By Aine Cryts

Getting machine-learning scientists and radiologists to talk to each other is one of the key ways to advance artificial intelligence in radiology, Bennett Landman, PhD, professor of electrical engineering at Vanderbilt University, tells AXIS Imaging News.

These conversations are important because machine-learning scientists and radiologists need to work together to identify areas where artificial intelligence can be used to help patients. It’s just as important to engage the community in understanding the societal ramifications on privacy and fairness, adds Landsman, who has a secondary appointment in radiology and radiological sciences at Vanderbilt University.

Landman will discuss the ethics of artificial intelligence at the Society for Imaging Informatics in Medicine’s 2019 Conference on Machine Intelligence in Medical Imaging, which takes place in Austin, Texas, on September 23 and 24.

AXIS Imaging News recently discussed the ethics of artificial intelligence with Landman, as well as efforts to engage patients, caregivers, and physicians in these conversations.

AXIS Imaging News: What are two of the most challenging ethical issues facing artificial intelligence in radiology?

Bennett Landman: First, we need to consider the ethical implications of using data-driven approaches on thousands—or, perhaps soon, millions—of people. The field of artificial intelligence is rapidly growing and changing. With this innovation comes opportunity, but also uncertainty.

Our well-established rules for protecting human subjects and established criteria for research consent need to be interpreted in the context of new research designs. In addition, artificial intelligence methods are data-intensive and require the contributions of many subjects to learn properly. Therefore, we need to find approaches to engage and respect potential data donors in a manner that’s clear and efficient.

Second, we need to consider the manner in which artificial intelligence methods are used in practice and how these data are interpreted for the target audience. As we’re increasingly becoming aware, artificial intelligence algorithms learn to capture the trends and biases in their training data. For example, if the training data are all from one demographic, the results might not generalize to another healthcare organization.

We celebrate artificial intelligence when it can reveal patterns of association that were difficult to appreciate from the data, such as the associations of a lesion appearance with prognostic risk. Still, we must recognize that artificial intelligence can’t distinguish between biological factors and biases in data acquisition. Thus, we need to better understand the limitations of artificial intelligence and find clear and efficient ways of communicating these limitations so that practitioners can make informed use of artificial intelligence.

AXIS: What are specific ways that these two issues can be addressed?
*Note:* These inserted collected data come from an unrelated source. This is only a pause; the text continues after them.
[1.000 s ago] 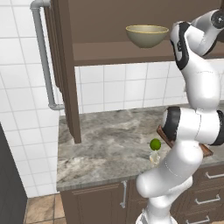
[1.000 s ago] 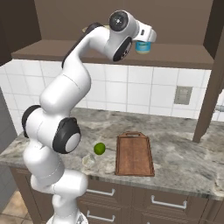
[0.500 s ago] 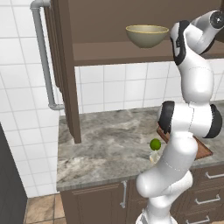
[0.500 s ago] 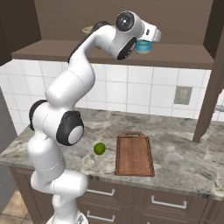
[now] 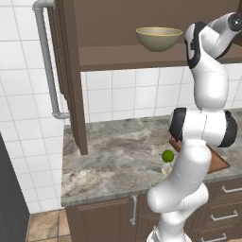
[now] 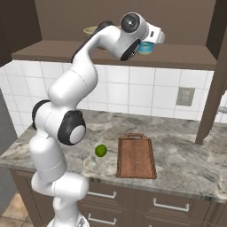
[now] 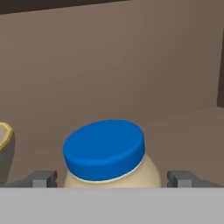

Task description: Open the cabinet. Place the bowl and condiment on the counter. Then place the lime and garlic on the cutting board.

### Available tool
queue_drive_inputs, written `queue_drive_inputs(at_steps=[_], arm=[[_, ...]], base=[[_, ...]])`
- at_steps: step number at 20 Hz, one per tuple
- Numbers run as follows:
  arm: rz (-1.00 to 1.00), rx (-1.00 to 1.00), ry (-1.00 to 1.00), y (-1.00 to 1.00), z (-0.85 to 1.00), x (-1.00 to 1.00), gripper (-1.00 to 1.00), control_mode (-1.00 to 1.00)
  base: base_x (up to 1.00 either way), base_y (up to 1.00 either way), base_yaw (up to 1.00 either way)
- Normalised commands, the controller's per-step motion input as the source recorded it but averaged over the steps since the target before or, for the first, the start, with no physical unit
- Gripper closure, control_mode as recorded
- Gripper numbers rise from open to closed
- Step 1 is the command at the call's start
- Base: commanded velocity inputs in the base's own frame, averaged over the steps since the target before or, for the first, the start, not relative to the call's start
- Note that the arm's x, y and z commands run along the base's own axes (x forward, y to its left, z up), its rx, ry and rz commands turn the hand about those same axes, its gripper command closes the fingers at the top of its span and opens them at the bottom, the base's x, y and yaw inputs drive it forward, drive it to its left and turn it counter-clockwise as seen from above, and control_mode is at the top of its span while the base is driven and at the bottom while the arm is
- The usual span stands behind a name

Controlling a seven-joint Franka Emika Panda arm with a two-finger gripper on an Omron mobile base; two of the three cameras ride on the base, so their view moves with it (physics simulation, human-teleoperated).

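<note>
- The grey-brown marbled tabletop (image 6: 186, 155) is carrying the lime (image 6: 101, 150) and, just beside it, the cutting board (image 6: 135, 156); white wall tiles are running behind.
- The garlic (image 6: 90, 163) is sitting at the tabletop's front, partly hidden by the arm.
- Up on the open cabinet (image 5: 71, 75) shelf, the claw (image 7: 112, 177) is standing wide open, straddling the blue-lidded condiment (image 7: 107, 155) without gripping it; its base is cut off.
- The bowl (image 5: 159, 38) is resting farther along that shelf.
</note>
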Motion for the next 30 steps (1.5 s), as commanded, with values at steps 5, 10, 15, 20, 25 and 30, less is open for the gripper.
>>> queue_drive_inputs(at_steps=[5, 10, 15, 20, 25, 30], arm=[[0.0, 0.0, 0.0, 0.0, -0.06, 0.0, -1.0, -1.0], [0.0, 0.0, 0.0, 0.0, -0.07, 0.0, -1.0, -1.0], [0.0, 0.0, 0.0, 0.0, -0.1, 0.02, -1.0, -1.0], [0.0, 0.0, 0.0, 0.0, -0.06, 0.04, -1.0, -1.0], [0.0, 0.0, 0.0, 0.0, -0.06, 0.09, -1.0, -1.0], [0.0, 0.0, 0.0, 0.0, -0.1, 0.18, -1.0, -1.0]], base=[[0.0, 0.0, 0.0], [0.0, 0.0, 0.0], [0.0, 0.0, 0.0], [0.0, 0.0, 0.0], [0.0, 0.0, 0.0], [0.0, 0.0, 0.0]])
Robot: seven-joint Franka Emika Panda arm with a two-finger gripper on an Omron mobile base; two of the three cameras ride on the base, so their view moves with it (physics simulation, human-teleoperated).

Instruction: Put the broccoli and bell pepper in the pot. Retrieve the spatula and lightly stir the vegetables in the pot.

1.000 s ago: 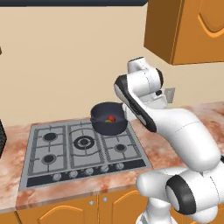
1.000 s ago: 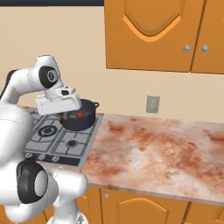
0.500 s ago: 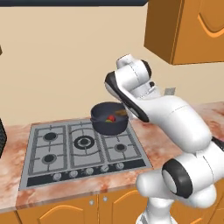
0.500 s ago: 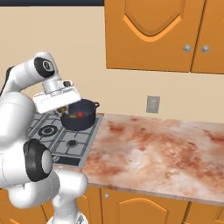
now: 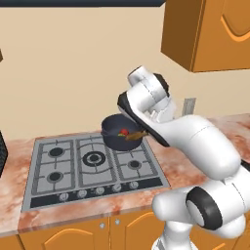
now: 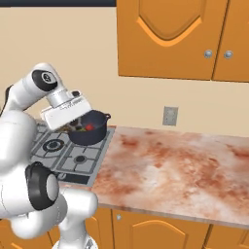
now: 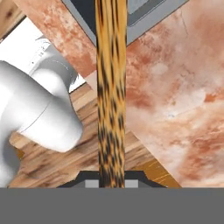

Landman: To ensure that we have a proper level of consent, we need to have an open and transparent discussion about how these issues are being—or can be used—in the scientific specialties, as well as in the public sphere.

The grand challenges, such as this year’s effort with Kaggle, a Google-owned online community of data scientists and machine learners, SIIM, and the American College of Radiology, offer an opportunity for the public to experiment with the types of problems that are often encountered in research labs.

In addition, we need to engage all stakeholders in structured ways. For example, at Vanderbilt, we use Community Engagement Studio, a consultative session for researchers to capture input from patients, caregivers, healthcare providers, community members, and other non-researcher stakeholders at all stages from planning to implementation. These discussions are key to recognizing the diverse perspectives in how scientific data are used and how artificial intelligence could impact the practice of radiology in the future.

To ensure clarity in the ways artificial intelligence methods are interpreted in practice, we need community standards and best practices. These begin with consistent peer review and artificial intelligence characterization. Several of the artificial intelligence, imaging, and radiology societies are starting to come together to issue key policy statements.

These efforts should continue toward an open assessment of the performance of the algorithms. The existing platforms are impressive; they’re also advancing science. Nevertheless, artificial intelligence is notoriously unclear in interpreting its own uncertainty and biases. That means we need to find ways to communicate both of these key metrics in a way that non-artificial intelligence experts can understand and use in practice.